Erstmals sind mit der "Konzeption für die Reservisten und Reservistinnen der Bundeswehr" (Reservistenkonzeption, militärisches Kürzel KResBw) vom 10. September 2003 offiziell auch die Aufgaben und die Verwendung von Reservisten in der Bundeswehr vollkommen neu benannt worden.
Die Aufgabe der Reservisten liegt in der Unterstützung der aktiven Truppe bei Einsätzen im In- und Ausland. Beordert werden Reservisten hierfür nur auf freiwilliger Basis.

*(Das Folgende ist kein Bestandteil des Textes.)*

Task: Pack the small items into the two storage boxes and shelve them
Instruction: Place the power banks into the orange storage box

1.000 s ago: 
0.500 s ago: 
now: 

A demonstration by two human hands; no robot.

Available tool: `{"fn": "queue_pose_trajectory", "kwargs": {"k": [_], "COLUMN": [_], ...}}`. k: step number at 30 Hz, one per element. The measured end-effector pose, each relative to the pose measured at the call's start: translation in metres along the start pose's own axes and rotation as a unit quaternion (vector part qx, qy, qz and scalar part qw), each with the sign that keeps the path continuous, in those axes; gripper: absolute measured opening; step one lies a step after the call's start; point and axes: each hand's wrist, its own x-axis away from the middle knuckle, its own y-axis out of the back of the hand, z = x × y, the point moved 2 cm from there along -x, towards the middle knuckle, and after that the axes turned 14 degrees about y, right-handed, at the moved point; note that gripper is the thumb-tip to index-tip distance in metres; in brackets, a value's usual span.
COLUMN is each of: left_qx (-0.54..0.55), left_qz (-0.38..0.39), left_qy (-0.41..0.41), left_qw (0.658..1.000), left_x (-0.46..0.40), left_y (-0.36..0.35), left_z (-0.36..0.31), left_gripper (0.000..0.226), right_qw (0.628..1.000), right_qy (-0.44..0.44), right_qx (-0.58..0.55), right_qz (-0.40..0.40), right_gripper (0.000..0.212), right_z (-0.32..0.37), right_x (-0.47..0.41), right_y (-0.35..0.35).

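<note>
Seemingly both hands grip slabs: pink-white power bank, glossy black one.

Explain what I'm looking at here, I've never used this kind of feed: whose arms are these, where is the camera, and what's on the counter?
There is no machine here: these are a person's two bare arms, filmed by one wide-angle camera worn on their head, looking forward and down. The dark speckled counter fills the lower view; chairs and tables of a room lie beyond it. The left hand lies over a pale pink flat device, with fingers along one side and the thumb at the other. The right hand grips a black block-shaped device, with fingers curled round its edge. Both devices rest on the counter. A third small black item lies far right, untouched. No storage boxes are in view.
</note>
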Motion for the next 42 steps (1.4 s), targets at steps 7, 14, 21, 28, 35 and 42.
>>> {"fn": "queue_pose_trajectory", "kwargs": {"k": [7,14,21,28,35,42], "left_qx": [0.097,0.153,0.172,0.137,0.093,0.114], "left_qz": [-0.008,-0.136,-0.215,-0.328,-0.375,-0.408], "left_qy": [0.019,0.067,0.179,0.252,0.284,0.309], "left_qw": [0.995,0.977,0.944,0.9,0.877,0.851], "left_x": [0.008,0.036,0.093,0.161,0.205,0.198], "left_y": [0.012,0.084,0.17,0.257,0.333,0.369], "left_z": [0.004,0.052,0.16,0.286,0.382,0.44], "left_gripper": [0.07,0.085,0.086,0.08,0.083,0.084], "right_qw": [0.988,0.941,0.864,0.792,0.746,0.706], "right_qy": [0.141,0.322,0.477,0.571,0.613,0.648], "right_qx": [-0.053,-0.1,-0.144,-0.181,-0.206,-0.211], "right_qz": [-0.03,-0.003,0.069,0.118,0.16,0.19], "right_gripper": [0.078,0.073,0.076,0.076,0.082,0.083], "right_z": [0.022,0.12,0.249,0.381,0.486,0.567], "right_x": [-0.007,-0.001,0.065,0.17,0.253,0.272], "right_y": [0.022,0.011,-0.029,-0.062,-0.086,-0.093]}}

Reservistenkonzeption 2003 (Download PDF)
Am 11. November 2011 ist ein vom Verteidigungsminister de Maizère gebilligter Entwurf einer neuen "Konzeption der Reserve" vorgelegt worden. Dieser Entwurf ist unverändert am 1. Februar 2012 in Kraft getreten. Danach ist die Reserve der Bundeswehr in drei Kategorien eingeteilt: Die Truppenreserve dient der Verstärkung der aktiven Verbände im gesamten Einsatzspektrum, die Territoriale Reserve ist dem "Heimatschutz" zugeordnet und stellt Soldaten für die Zivil-Militärische-Zusammenarbeit (ZMZ) und unter Allgemeine Reserve werden alle nicht beorderten Reservisten zusammengefasst, die für einen größeren und langfristigen Aufwuchs der Bundeswehr bereitstehen.